A recent study has concluded that the use of statin drugs leads to reduction in the risk of Alzheimer’s disease (AD) by 67%. The multi-center trial assessed cognitive changes in the patients for four years. Widely used as drugs to lower cholesterol levels, statins are also safer drugs. Nymox Pharmaceutical Corporation holds global patent rights for the use of statins for the treatment of AD.

he U.S. Food and Drug Administration has provided the patients of schizophrenia with an administration option for RISPERDAL(R) CONSTA(R) ([risperidone] Long-Acting Injection) by approving a new injection site, the deltoid muscle in the arm. RISPERDAL CONSTA was previously approved as a gluteal injection only. The indication was given on the basis of a study which showed that the gluteal and deltoid injections of RISPERDAL CONSTA were bioequivalent routes of administration. The new site is also safe and tolerable. The new packs of RISPERDAL CONSTA will now have two separate with the needle for deltoid injection being smaller gauge and shorter than the gluteal needle in length. RISPERDAL CONSTA is marketed in the U.S. by Janssen(R).

The U.S. Food and Drug Administration has approved AstraZeneca’s once-daily Extended-Release Tablets, SEROQUEL XR (quetiapine fumarate) for the acute treatment of episodes of depression and mania related to bipolar disorder. In the long term, patients suffering from this disease may experience depressive symptoms as long as three times to that of manic symptoms. It must be noted that this is the first such medication approved buy the regulatory authority for treating the serious psychiatric illness.

A retrospective analysis of 25 patients at The Walton Centre in Liverpool has come up with a finding that rituximab lowers the frequency of attacks in patients suffering from neuromyelitis optica and also improves disability in them. Rituximab could be beneficial for patients who have not responded to various immuno-therapies. Authors of the study report that the median post-treatment rate was 0 relapses per year (follow-up of 19 months) as compared to 1.7 relapses before the treatment. The Median Expanded Disability Status Scale scores also improved. A controlled trial is difficult to conduct owing to the rarity of the disease and need to treat it early.

Eli Lilly and Company has announced that the Committee for Medicinal Products for Human Use (CHMP) has expressed a positive opinion in recommending the approval of Zypadhera (olanzapine long-acting injection) for maintenance treatment of schizophrenia in adult patients. The stand taken by the CHMP will have to be confirmed by the European Commission for the new indication to be considered as approved. The CHMP formed its opinion on the basis of data derived from eight studies, involving 2,054 patients.

Recent tests of Tysabri (developed by the Irish company Elan) have come up with positive results which were put before the World Congress on Treatment and Research in Multiple Sclerosis in Montreal. The doctors have concluded that the drug has the potential to come up as an effective treatment for patients suffering with multiple sclerosis. The medication is also useful in slowing down the progression of disability.

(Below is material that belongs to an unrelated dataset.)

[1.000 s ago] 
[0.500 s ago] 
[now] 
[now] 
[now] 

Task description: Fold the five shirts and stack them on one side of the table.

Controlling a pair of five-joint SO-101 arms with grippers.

Pfizer Inc. and Medivation Inc. have entered into an agreement for development and commercialization of Dimebon. Dimebon is Medivation’s investigational drug to be used in the treatment of Alzheimer’s disease and Huntington’s disease, currently in Phase III of its trial involving patients with mild-to-moderate Alzheimer’s disease. The companies will share all U.S. development and commercialization expenses along with U.S. profits/losses with Pfizer assuming the larger share (60%). In addition, Medivation will co-promote Dimebon to specialty physicians in the U.S.

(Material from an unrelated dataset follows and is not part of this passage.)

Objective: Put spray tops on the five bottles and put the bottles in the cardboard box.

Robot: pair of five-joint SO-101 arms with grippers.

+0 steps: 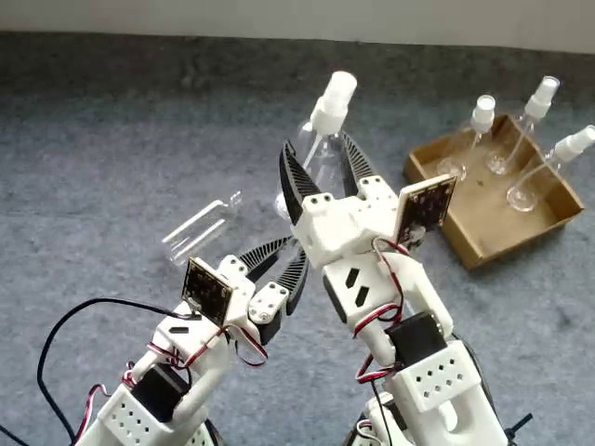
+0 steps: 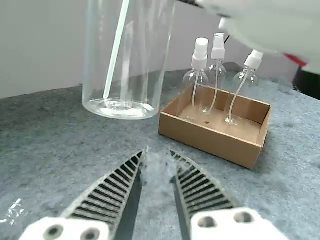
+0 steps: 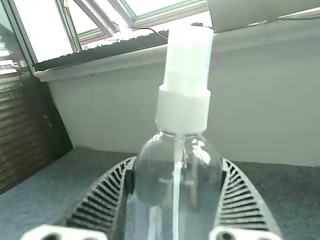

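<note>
Your right gripper is clamped on the round body of a clear plastic bottle. The black ribbed fingers press against both of its sides and hold it raised off the table. A white spray top sits on this held bottle's neck, and its thin dip tube runs down inside the body. Your left gripper is lower, just below the base of the held bottle. Its two ribbed fingers stand slightly apart with nothing between them, only the grey felt-like table cover behind the gap. Near that gripper but not touching it, a second clear bottle with a bare open neck lies on its side on the cover. Off to the far side of your right arm, well apart from both grippers, a shallow brown cardboard box rests flat on the table. Three clear bottles with white spray tops are in it, standing close together along its far wall. In the high view they lean toward the box's far edge.
</note>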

The FDA has approved the first generic versions of Requip (ropinirole hydrochloride) tablets for the treatment of moderate to severe Restless Legs Syndrome. Requip tablets have been approved in the 0.25 milligram, 0.5 milligram, 1 milligram, 2 milligram, 3 milligram, and 4 milligram dosages. Roxane Laboratories Inc., Teva Pharmaceuticals USA, Par Pharmaceuticals Inc., and Mylan Pharmaceuticals Inc. have received approval to market the ropinirole hydrochloride tablets.